Le Smic au minimum : les syndicats mécontents

Publié le 16/12/2009
Le Smic passera au 1er janvier de 8,82 euros à 8,86 euros de l'heure, soit un gain brut de quatre centimes. Les syndicats qui attendaient un véritable coup de pouce dénoncent cette politique du minimum.
Le Smic au minimum : les syndicats mécontents
Le Smic au minimum : les syndicats mécontents
Le Smic passera au 1er janvier de 8,82 euros à 8,86 euros de l'heure, soit un gain brut de quatre centimes. Les syndicats qui attendaient un véritable coup de pouce dénoncent cette politique du minimum.

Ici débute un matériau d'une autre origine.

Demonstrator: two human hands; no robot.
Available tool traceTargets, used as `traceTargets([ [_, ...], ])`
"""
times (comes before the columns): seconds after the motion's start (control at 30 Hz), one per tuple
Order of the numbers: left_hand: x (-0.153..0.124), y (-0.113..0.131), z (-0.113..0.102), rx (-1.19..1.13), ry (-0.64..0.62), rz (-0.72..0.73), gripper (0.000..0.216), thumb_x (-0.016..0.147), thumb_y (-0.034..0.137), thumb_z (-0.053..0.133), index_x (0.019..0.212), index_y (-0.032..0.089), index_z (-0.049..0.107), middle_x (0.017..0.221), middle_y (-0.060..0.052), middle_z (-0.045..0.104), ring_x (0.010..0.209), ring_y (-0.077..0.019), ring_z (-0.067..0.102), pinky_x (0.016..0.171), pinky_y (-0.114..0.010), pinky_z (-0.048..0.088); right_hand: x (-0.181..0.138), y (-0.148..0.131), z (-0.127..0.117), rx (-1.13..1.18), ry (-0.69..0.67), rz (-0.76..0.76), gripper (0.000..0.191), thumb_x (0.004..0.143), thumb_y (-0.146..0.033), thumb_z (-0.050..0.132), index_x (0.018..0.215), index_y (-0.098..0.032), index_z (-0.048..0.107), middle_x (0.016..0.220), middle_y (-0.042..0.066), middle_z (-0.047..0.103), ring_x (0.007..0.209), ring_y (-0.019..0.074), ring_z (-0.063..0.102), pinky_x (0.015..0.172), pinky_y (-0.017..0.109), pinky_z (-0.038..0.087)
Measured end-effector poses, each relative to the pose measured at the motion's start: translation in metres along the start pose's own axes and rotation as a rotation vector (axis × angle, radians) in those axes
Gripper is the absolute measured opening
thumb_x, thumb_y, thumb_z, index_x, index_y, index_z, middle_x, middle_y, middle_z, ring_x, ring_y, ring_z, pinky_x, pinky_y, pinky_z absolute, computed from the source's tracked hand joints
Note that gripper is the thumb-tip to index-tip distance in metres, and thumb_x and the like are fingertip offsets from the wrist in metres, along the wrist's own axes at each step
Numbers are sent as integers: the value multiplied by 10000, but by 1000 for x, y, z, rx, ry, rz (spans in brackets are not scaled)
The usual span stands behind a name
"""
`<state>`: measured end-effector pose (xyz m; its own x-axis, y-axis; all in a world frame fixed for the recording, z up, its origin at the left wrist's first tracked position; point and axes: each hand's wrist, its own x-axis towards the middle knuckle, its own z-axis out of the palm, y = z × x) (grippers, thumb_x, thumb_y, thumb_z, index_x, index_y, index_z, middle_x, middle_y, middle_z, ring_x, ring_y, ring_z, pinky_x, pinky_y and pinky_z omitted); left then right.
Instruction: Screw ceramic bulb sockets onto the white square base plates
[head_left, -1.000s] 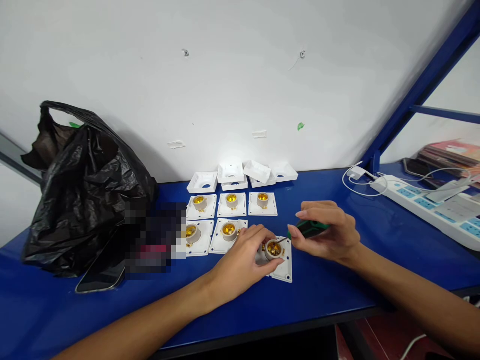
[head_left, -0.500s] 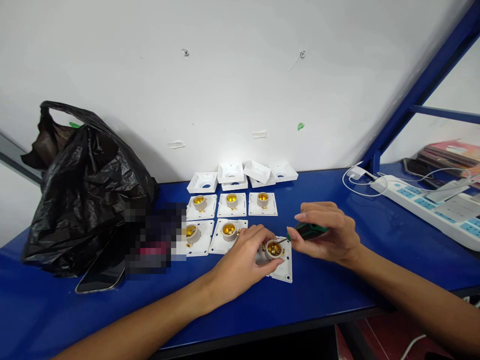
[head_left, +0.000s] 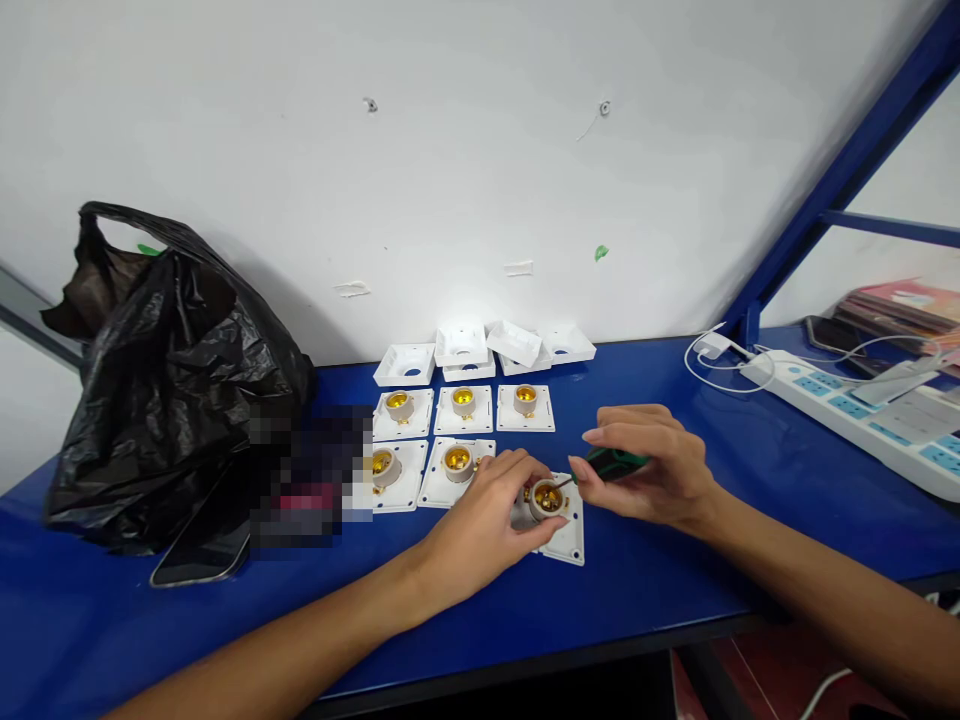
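Note:
My left hand (head_left: pixel 487 515) grips a lamp socket (head_left: pixel 547 498) with a brass inside, mounted on a white square plate (head_left: pixel 568 538) on the blue table. My right hand (head_left: pixel 652 468) is closed on a screwdriver with a green and black handle (head_left: pixel 611 463); its thin shaft points left and down to the socket's rim. Several more sockets on white plates (head_left: pixel 463 408) lie in rows just behind my left hand.
Empty white plate boxes (head_left: pixel 461 345) line the wall. A black plastic bag (head_left: pixel 157 380) and a phone (head_left: pixel 206 548) sit at the left. A white power strip (head_left: pixel 862 415) with cables lies at the right, near a blue frame post (head_left: pixel 825 190). The table's front edge (head_left: pixel 562 655) is close.
My right hand with the screwdriver has shifted slightly left, toward the socket. My left hand has stayed on the socket.

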<state>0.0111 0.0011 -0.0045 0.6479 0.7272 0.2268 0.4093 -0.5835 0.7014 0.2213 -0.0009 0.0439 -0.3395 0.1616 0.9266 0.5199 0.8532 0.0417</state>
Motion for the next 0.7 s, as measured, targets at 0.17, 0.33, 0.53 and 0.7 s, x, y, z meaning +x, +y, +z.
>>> traceTargets([
  [0.17, 0, -1, 0, -5, 9, 12, 272, 888, 223, 822, 1066, 226, 615, 1040, -8, 671, 1001, -234, 638, 980, -421, 445, -4, 2, 3, 24, -27, 53, 253, 903, -200, 715, 1123, -248, 599, 623, -78, 666, 481, 126, 621, 427, 246, 520],
  [0.33, 0, -2, 1, -5, 19, 18, 265, 891, 245, 818, 1058, 228, 613, 1059, -18, 682, 1014, -245, 646, 1000, -436, 448, -12, 6, 6, 45, -17, 112, 331, 886, -207, 740, 1184, -242, 601, 728, -52, 721, 533, 130, 657, 472, 248, 554],
  [0.53, 1, 0, 0, -13, 10, 13, 251, 896, 251, 807, 1066, 231, 623, 1069, -30, 696, 1030, -254, 648, 992, -433, 462, -16, 8, 6, 36, -23, 153, 381, 884, -212, 751, 1232, -262, 605, 817, -44, 749, 539, 118, 658, 475, 246, 559],
  [0.7, 0, 1, -1, -21, 7, 11, 247, 897, 254, 813, 1064, 226, 633, 1059, -24, 695, 1016, -247, 646, 1004, -435, 455, -13, 6, 4, 42, -44, 143, 368, 879, -197, 760, 1205, -257, 602, 825, -43, 755, 562, 122, 676, 506, 252, 581],
])
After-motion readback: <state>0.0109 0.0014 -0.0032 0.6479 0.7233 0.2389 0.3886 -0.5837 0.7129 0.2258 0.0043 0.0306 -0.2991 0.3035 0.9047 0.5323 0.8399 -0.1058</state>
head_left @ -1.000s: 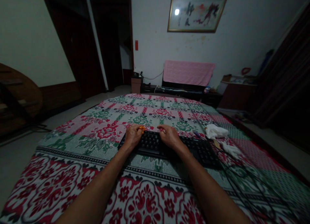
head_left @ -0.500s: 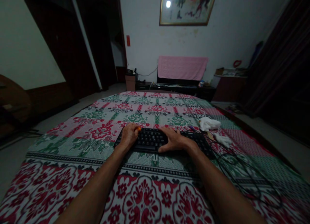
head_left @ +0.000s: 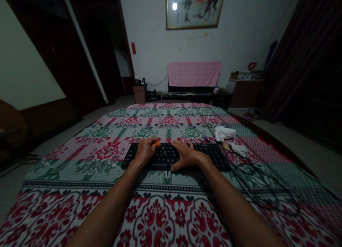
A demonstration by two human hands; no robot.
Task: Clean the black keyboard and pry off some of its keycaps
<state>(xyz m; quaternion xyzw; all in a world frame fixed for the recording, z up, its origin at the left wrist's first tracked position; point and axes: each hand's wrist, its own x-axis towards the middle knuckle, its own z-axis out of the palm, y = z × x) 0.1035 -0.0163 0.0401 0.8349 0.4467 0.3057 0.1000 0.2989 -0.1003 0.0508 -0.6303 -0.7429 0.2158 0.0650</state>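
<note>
A black keyboard [head_left: 167, 156] lies across a table covered with a red, green and white flowered cloth [head_left: 112, 147]. My left hand [head_left: 145, 151] rests on the keyboard's left part, its fingers pinched round a small orange thing [head_left: 158, 144]. My right hand [head_left: 186, 155] lies flat on the keys at the middle, fingers spread and holding nothing.
A black cable [head_left: 256, 183] loops over the cloth to the right of the keyboard. Two crumpled white tissues [head_left: 224, 133] lie beyond the keyboard's right end. Behind the table stand a low cabinet with a pink cloth [head_left: 194, 73] and a dark wardrobe on the right.
My right hand has gone from curled at the keyboard's far edge to lying flat on the keys. The left hand keeps its pinch on the orange thing. The view has shifted a little.
</note>
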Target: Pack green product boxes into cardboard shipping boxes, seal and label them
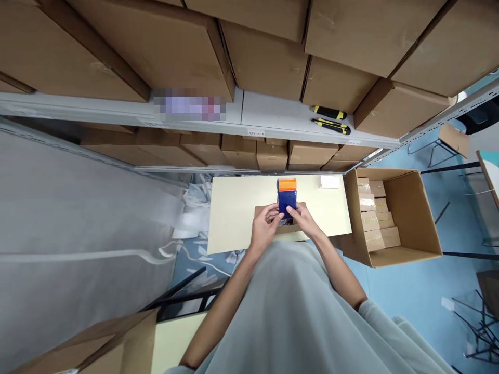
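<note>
Clamped at its near end in the grip of the left hand and the right hand, a dark blue box with an orange far end is held above the pale desk. Its long axis is pointed away from the person, with the orange end toward the desk's far edge. A small carton is seen beneath it.

Both your arms are stretched out ahead of you, bare from about the elbows down, angling in so the hands meet far out in the middle. Your left hand sits a touch nearer, fingers curled inward in a grip. Your right hand is just beside it, almost touching, fingers bent and pinching too. Wrists look pretty straight, palms turned toward each other.
</note>
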Tool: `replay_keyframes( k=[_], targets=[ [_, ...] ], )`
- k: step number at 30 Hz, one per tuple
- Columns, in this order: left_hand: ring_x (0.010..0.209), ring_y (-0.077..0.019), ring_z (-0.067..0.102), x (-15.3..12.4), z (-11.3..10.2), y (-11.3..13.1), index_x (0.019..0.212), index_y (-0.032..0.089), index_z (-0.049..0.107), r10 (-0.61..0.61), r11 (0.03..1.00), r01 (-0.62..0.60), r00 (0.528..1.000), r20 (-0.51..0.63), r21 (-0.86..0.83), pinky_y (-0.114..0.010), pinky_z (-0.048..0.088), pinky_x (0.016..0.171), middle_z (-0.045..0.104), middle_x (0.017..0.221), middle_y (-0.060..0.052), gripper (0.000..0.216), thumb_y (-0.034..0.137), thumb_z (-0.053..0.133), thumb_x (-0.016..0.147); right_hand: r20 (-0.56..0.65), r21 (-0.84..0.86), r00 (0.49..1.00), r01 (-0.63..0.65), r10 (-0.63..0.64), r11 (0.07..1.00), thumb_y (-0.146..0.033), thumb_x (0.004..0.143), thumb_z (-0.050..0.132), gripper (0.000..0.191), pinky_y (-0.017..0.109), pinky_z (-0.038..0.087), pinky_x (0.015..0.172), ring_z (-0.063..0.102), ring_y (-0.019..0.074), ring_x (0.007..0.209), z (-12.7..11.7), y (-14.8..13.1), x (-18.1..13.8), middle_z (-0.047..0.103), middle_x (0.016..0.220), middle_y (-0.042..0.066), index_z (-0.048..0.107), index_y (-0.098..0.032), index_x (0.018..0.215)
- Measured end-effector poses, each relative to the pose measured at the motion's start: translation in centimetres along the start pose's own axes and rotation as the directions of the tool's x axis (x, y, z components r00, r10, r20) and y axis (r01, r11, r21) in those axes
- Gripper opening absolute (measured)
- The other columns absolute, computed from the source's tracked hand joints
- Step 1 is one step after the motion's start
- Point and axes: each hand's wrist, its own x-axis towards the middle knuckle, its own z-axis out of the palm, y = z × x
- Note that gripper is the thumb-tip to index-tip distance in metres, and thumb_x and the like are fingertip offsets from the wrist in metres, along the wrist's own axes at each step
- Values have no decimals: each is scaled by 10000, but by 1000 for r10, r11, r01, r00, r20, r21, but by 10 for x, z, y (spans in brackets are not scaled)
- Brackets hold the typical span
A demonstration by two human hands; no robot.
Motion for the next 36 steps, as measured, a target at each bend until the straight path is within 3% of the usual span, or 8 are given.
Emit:
replay_keyframes(
  k=[4,7,9,12,16,25,36],
  targets=[
    [1028,-255,810,-3,-3,9,1181,207,785,-1,1000,1,1000,13,-16,-443,706,969,800,1176,-119,501,604,837,880,-38,-83,999,2,-5,997,-875,918,685,755,466,582,1149,748,321,1210,-3,-1,0,821,1204,89,782,-213,1268],
    [1064,-239,780,4,-18,25,1153,212,803,122,990,-116,988,-89,75,-415,695,961,735,1317,-136,453,593,824,910,20,-139,1000,19,-16,990,-863,950,661,734,459,602,1112,759,320,1188,-5,-6,-6,820,1212,91,758,-220,1291],
    [1086,-227,759,11,-33,39,1234,220,792,201,975,-183,968,-150,124,-396,673,967,724,1341,-134,429,565,760,980,78,-199,997,36,-21,979,-823,997,635,703,463,609,1100,768,316,1175,-7,-11,-12,816,1252,98,726,-218,1344],
    [1120,-230,741,18,-53,57,1207,223,817,273,949,-264,961,-30,172,-364,638,957,765,1236,-115,366,525,685,1048,139,-353,989,102,-56,930,-744,1055,617,648,482,581,1139,754,334,1240,-12,-18,-22,800,1334,126,683,-210,1415],
    [934,-190,711,17,-63,69,1122,221,850,293,925,-306,952,92,226,-333,607,855,778,1113,-89,314,492,723,1027,223,-528,972,183,-72,830,-622,1105,616,541,479,586,1108,744,345,1246,-20,-25,-32,794,1355,145,657,-212,1457],
    [913,-182,709,6,-64,73,1170,223,847,246,941,-265,963,112,211,-318,576,786,769,1146,-92,333,494,735,1013,360,-694,929,326,-83,642,-537,1151,579,355,459,596,1000,726,323,1076,-37,-35,-39,783,1145,137,677,-210,1246],
    [870,-187,692,2,-74,91,1077,254,883,232,935,-288,937,260,205,-308,548,715,800,1059,-85,291,508,778,983,437,-741,894,420,-99,525,-621,1155,503,409,503,605,962,673,331,1044,-44,-62,-49,732,1031,131,615,-240,1055]
  ],
)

© Le Républicain Lorrain, Mercredi le 16 Décembre 2009


Le gouvernement a décidé une augmentation de 0,5 % du Smic pour 2010. Cette revalorisation, cantonnée au minimum légal, est jugée « insuffisante » par les syndicats partisans d'un soutien à la consommation et qui prédisent une hausse des conflits.

2010 sera la quatrième année consécutive sans coup de pouce au Smic, ce que la présidente du Medef, Laurence Parisot a jugé « sain » et que le ministre du Travail Xavier Darcos a invité « à comparer avec la faible inflation ».

« Un gel de fait »

Elu en 2007 pour être le « président du pouvoir d'achat », Nicolas Sarkozy mène aussi une politique de baisse des coûts du travail, propice, selon lui, au maintien dans l'emploi des moins qualifiés.

« On est pris entre la nécessité de s'intéresser aux salaires les plus modestes et celle tout aussi impérieuse de faire en sorte que l'économie reparte et que les négociations soient possibles. En fixant un minimum trop haut, on décourage la négociation », a exposé Xavier. Darcos.

« Nous avons suivi le groupe d'experts », a-t-il ajouté, chiffrant le gain de pouvoir d'achat du Smic entre janvier 2009 et 2010 à +1,3 %.

Le ministre a rappelé qu'à partir de 2010, les entreprises qui traîneront à ouvrir une négociation salariale annuelle, en principe obligatoire, s'exposent à perdre 10 % de leurs réductions de cotisations sociales.

La revalorisation, qualifiée de « honte » par la CGT pour qui « c'est en fait un gel du Smic », portera le Smic horaire à 8,86 euros jusqu'en 2011, soit à 1.343,77 euros brut mensuels pour 35 heures hebdomadaires (environ 1 051 euros net).

Plus de 640 000 personnes, rémunérées sur cette base, travaillent à temps partiel. Le Smic concerne environ un salarié sur dix, en incluant administrations ou intérimaires, soit quelque 2,6 millions de personnes.

Les smicards sont nombreux dans l'hôtellerie-restauration, le nettoyage, ou la vente de vêtements.

« 2 centimes net de l'heure en plus, cela coûtera plus cher de changer les logiciels de paye », a raillé Maryse Dumas (CGT) rappelant que « la France est le pays avec le plus de salariés payés » au Smic « et parfois toute leur carrière ». Elle a prédit « une augmentation de la conflictualité ».

Conflits en vue

Pour FO aussi, « les conflits vont augmenter » car « il sera difficile pour les salariés au bas de l'échelle de faire face aux augmentations dans le logement, les transports », a estimé Marie-Alice Medeuf-Andrieu.

« C'est insuffisant, nous sommes dans un pays où l'économie est soutenue par la consommation », a critiqué Gabrielle Simon (CFTC).

Même la CFDT, hostile d'habitude aux coups de pouce, « a demandé qu'on aille jusqu'à 1,5 % » car « les charges fixes augmentent plus vite que l'inflation », selon François Chérèque.

Selon la CFE-CGC, « de plus en plus de cadres sont payés au Smic ».

Le Smic est le minimum en dessous duquel il est interdit de payer un salarié, quel que soit son âge, secteur ou lieu d'activité.

Depuis 1970, il est revalorisé selon l'inflation et l'évolution du pouvoir d'achat du salaire horaire de base ouvrier (SHBO). Un rempart dont ne bénéficient pas les agriculteurs dont les revenus chutent drastiquement. En 2009, un éleveur laitier n'a gagné que 9 000 euros en moyenne, soit par mois moins que le Smic.

Le patronat a exprimé, lui, sa « satisfaction » (CGPME), jugeant la revalorisation « raisonnable » vu « les problèmes de trésorerie » avec la crise (UPA).

La hausse au 1er janvier, « influera forcément sur les négociations » dans les branches et entreprises, a estimé Patrick Liébus (UPA). Pour la CGT, ce changement de calendrier (l'augmentation intervenait auparavant au 1er juillet) constitue « un pas vers l'annualisation du Smic et sa déréglementation ».